───── MATERIAL TO PROCESS

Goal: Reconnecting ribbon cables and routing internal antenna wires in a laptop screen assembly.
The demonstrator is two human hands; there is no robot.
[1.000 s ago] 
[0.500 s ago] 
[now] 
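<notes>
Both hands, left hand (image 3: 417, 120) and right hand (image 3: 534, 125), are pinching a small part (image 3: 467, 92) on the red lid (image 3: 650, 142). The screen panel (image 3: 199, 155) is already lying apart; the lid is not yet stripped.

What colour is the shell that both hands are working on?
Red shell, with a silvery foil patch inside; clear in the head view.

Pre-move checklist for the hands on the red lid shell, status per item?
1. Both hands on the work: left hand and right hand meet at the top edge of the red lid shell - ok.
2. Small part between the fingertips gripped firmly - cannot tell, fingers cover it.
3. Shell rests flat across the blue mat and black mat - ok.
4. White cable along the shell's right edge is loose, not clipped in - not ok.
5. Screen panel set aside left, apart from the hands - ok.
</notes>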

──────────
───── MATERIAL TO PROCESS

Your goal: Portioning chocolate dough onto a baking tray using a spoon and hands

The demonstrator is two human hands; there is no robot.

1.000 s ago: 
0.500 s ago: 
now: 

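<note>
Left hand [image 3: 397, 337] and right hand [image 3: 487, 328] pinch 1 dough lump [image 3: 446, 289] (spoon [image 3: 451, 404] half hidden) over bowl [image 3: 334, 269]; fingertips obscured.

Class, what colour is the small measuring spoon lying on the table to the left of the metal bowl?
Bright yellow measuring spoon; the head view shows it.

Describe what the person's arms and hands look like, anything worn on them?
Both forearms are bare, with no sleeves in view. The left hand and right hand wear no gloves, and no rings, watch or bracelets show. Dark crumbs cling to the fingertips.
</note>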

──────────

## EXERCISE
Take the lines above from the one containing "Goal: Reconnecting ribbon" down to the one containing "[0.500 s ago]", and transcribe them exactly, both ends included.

## SOLUTION BELOW
Goal: Reconnecting ribbon cables and routing internal antenna wires in a laptop screen assembly.
The demonstrator is two human hands; there is no robot.
[1.000 s ago] 
[0.500 s ago] 

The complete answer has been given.